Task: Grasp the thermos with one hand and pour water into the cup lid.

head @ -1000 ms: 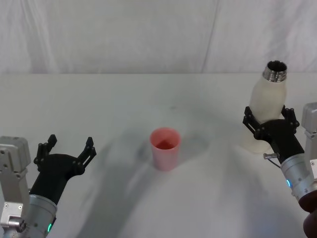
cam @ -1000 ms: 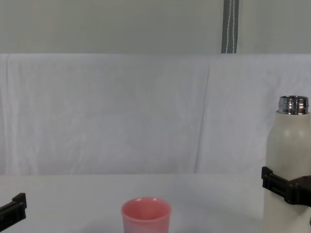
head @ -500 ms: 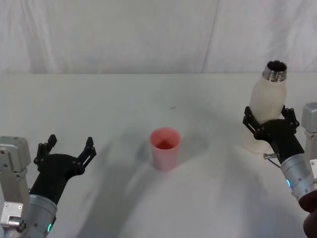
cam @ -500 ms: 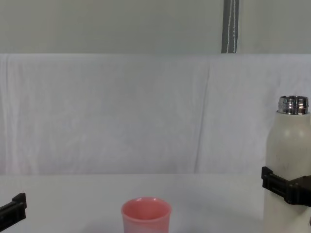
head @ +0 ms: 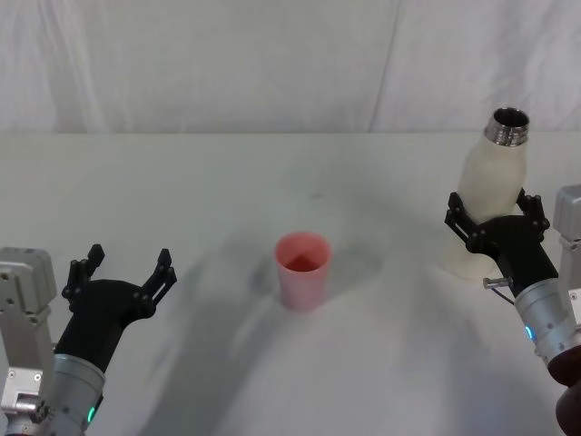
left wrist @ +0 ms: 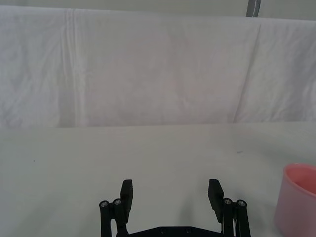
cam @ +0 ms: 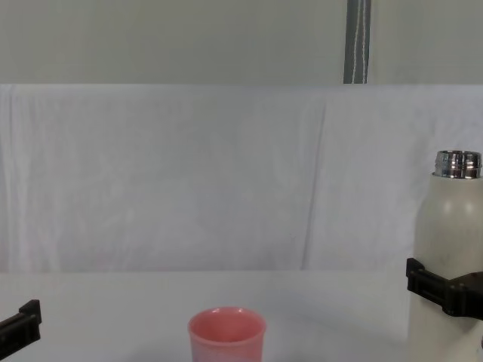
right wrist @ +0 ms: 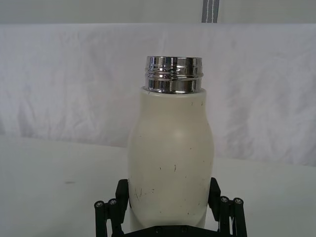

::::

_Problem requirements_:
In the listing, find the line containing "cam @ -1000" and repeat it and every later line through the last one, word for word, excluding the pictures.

_Response_:
cam @ -1000 ms: 
head @ -500 ms: 
cam @ -500 ms: 
head @ +0 ms: 
left wrist @ +0 ms: 
cam @ +0 ms: 
right wrist @ +0 ms: 

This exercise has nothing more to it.